Update on recent customer issues…

I lead the engineering organization responsible for Office 365.  My team builds, operates and supports our Office 365 service, and over the last few days, we have not satisfied our customers' needs.  On Thursday, November 8 and today, November 13 we experienced two separate service issues that impacted customers served from our data centers in the Americas.  All of these issues have been resolved and the service is now running smoothly. These incidents were unique to the Office 365 Exchange Online mail service, not related to any other Microsoft services.

I'd like to apologize to you, our customers and partners, for the obvious inconveniences these issues caused.  We know that email is a critical part of your business communication, and my team and I fully recognize our responsibility as your partner and service provider. We will provide a post mortem, and will also provide additional updates on how our service level agreement (SLA) was impacted.  We will be proactively issuing a service credit to our impacted customers.

I also want to provide more detail about the recent issues.

The first event occurred on November 8th from 11:24AM to 7:25PM PST.  This service incident resulted in prolonged mail flow delays for many of our customers in North and South America.  Office 365 utilizes multiple anti-virus engines to identify and clean virus messages from our customers' inboxes. One of these multiple engines identified a virus being sent to customers, but the engine started to exhibit a lot of latency even as it handled the messages.  To compound the issue, our service was configured to allow too many retries and provide too long of a timeout for these messages.  Given the flood of these specific emails to some of our service capacity, this improper handling caused a significant backlog of valid email message throughput in these units.  We resolved the issue by deploying an interceptor fix to deal with the offending messages and send them directly to quarantine.  Going forward, we are instituting multiple further levels of defense.
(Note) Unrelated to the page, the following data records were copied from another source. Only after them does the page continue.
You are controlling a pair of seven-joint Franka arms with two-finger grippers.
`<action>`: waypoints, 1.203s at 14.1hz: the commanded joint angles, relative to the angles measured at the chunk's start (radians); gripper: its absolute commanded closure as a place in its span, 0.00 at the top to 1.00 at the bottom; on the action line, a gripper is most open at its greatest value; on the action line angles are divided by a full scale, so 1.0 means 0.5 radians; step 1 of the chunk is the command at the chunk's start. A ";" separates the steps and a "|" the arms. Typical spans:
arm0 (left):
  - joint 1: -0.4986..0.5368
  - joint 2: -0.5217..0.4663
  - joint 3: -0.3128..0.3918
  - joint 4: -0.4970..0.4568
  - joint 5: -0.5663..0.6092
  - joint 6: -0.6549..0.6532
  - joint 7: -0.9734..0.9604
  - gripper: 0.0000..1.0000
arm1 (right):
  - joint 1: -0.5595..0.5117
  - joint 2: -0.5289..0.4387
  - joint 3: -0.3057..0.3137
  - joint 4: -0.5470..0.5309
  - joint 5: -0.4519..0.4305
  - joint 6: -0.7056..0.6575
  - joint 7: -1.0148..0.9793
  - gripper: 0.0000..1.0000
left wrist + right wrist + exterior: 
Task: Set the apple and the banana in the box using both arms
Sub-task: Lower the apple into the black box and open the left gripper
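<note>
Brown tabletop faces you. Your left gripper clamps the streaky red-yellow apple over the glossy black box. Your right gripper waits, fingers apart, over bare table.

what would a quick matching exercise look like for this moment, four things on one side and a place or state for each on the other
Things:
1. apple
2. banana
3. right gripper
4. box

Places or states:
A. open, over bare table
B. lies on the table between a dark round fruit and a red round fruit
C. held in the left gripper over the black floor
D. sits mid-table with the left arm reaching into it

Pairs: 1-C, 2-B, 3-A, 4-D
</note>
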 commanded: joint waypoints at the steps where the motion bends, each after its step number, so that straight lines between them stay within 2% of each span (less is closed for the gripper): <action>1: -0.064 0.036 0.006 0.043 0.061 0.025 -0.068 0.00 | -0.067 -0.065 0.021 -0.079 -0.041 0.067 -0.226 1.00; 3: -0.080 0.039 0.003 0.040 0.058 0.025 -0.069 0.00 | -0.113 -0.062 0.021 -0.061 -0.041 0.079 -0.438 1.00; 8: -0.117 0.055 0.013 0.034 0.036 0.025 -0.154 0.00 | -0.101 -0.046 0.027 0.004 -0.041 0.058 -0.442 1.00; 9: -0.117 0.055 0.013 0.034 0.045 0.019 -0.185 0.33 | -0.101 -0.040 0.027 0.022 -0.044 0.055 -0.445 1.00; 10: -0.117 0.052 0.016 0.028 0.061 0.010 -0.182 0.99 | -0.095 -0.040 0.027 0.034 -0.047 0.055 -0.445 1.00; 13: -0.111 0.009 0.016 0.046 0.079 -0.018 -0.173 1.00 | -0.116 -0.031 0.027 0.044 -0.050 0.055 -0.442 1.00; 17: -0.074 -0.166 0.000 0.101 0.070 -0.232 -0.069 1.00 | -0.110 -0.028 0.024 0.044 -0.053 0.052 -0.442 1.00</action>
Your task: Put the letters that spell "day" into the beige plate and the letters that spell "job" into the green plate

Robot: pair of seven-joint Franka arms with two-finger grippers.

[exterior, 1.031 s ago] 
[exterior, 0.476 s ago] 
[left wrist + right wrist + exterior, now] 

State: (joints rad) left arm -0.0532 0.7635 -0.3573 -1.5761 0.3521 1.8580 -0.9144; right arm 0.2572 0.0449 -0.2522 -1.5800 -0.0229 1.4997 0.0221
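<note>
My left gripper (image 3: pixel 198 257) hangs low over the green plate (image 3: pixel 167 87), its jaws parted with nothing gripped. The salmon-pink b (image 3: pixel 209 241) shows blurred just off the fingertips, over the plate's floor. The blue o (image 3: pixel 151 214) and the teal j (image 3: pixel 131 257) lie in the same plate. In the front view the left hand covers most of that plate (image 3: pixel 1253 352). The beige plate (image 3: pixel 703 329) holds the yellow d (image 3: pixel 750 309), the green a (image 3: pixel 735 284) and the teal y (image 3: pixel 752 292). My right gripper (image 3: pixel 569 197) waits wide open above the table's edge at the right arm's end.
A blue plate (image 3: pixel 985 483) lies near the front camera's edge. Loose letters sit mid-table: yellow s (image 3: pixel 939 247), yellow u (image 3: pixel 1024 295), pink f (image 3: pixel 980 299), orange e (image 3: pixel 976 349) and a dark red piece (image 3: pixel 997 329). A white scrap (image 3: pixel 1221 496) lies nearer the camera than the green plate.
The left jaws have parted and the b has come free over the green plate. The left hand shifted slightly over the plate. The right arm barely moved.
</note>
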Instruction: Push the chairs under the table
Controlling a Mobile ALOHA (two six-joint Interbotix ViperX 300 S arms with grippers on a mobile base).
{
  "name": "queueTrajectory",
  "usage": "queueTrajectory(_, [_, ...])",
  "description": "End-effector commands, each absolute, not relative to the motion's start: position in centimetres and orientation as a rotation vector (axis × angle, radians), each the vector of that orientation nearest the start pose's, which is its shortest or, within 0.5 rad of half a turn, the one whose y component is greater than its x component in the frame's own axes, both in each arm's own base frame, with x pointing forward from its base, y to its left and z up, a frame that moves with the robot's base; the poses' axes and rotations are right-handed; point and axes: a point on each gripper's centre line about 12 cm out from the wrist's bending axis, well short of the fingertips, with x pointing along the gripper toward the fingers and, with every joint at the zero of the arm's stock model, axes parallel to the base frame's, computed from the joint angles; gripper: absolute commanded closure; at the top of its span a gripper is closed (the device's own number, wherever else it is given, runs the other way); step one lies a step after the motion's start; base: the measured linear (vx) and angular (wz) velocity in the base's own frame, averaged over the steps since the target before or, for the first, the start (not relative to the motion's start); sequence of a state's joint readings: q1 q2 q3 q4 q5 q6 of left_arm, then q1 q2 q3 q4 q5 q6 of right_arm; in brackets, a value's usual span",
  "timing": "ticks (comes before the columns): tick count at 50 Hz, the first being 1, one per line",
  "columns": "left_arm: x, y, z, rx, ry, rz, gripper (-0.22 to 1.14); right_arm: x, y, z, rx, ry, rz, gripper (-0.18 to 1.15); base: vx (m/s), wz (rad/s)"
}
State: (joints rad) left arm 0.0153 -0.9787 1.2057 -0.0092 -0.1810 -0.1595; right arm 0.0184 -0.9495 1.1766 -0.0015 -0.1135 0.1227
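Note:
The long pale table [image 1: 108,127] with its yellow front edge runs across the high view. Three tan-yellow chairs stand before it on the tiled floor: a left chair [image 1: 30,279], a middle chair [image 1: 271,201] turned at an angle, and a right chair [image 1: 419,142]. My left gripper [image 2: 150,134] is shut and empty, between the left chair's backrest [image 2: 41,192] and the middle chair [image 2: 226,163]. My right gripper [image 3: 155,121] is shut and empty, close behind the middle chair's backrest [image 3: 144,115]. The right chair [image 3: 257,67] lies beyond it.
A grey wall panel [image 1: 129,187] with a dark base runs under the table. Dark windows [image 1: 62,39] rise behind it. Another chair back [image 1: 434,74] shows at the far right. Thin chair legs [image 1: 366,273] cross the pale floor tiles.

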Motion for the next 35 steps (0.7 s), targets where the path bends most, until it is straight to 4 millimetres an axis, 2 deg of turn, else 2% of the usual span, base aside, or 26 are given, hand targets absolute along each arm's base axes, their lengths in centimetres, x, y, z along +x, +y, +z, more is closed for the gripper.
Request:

In addition to fixing the engine handling, we now have instituted more aggressive thresholds for deferring problem messages.  We have also built and implemented better recovery tools that allow us to remediate these situations much faster, and we are also adding some additional architectural safeguards that automatically remediate issues of this general nature.

From 9:08AM to 2:10PM PST today, November 13th, some customers in North and South America were unable to access email services.  The service incident resulted from a combination of issues related to maintenance, network element failures, and increased load on the service.  This morning, the Office 365 team was performing planned non-impacting network maintenance by shifting some load out of the datacenters under maintenance.  In combination with this standard process, we experienced a 'gray' failure of some active network elements; the elements failed, but did not alert us to their failure.  Additionally, we have an increasing load of customers on-boarding to the service.  These three issues in combination caused customer access to email services to be degraded for an extended period of time.  By 10:42am PST, remediation work was underway to balance users to healthy sites, broaden the service access points and remediate the failed network devices.  At 2:10PM PST all services were fully restored.  Significant capacity increase has already been well underway, but we are also adding automated handling on these gray failures to speed recovery time.  Across the organization, we are executing a full review of our processes to proactively identify further actions needed to avoid these situations.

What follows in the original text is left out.